Deux corbeaux gentiment éméchés
The Rolling Stones “Steel Wheels Live” Eagle Vision Ronnie Wood “Somebody Up There Likes Me” Eagle Vision et Netflix
Que ceux qui n’aiment pas les Rolling Stones se rassurent : il est très peu probable que Eagle Vision, qui distribue depuis quelques années, des concerts (son et images) du plus grand groupe de rock’n’roll du monde, les commercialise tous. En revanche, au train où vont les choses (et alors que les chances de les revoir en live s’amenuisent), il n’est pas impossible que tous ceux qui ont été filmés soient publiés un jour. OK, on force un peu, mais tout de même : les shows des Stones, en DVD, Blu-ray, CD et vinyle, il n’y a pas pénurie ! Comme son titre l’indique “Steel Wheels Live” réunit, dans son édition six rondelles (très abordable...), des concerts à Atlantic City (DVD
+ SD Blu-ray) et Tokyo (DVD) — ainsi que le pendant audio du premier (sur deux CD) et “Rare Reels”, un CD de cinq titres chopés ailleurs (à Toronto et Londres) — donnés dans le cadre de la méga tournée qui a suivi la parution de leur opus en 1989. On se souvient qu’après une période frictionnelle, le groupe était à nouveau au top sur le plan de l’écriture (“Steel Wheels” est l’écrin de la sublime “Almost Hear You Sigh”, une des dix meilleures chansons post-70’s signées Jagger-Richards) et du jeu (Bill Wyman est à la basse pour la dernière fois et fait regretter sa retraite anticipée). Ces deux concerts avoisinent chacun les deux heures et trente minutes, et la set-list, comme souvent, est un mélange malin de tubes inoxydables et de nouveautés qui n’en seront jamais, mais que la formation assume fièrement.
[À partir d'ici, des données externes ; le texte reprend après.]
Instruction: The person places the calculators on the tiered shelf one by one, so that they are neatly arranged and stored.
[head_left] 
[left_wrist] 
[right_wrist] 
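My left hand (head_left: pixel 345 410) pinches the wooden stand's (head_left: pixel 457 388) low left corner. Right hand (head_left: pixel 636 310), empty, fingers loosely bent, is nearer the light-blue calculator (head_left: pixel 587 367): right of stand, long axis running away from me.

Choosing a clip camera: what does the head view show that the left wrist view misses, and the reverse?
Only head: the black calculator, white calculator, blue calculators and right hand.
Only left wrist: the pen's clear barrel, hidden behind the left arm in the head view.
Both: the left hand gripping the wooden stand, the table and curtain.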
On constate que Axl Rose et Izzy Stradlin (les Guns ont joué en vedette américaine aux... USA) sont montés sur scène à Atlantic City pour une version un poil forcée de “Salt Of The Earth”. En revanche, voir Keith Richards et Ronnie Wood ricaner comme deux corbeaux gentiment éméchés derrière Clapton venu faire son Eric sur “Little Red Rooster” est un kif incontestable.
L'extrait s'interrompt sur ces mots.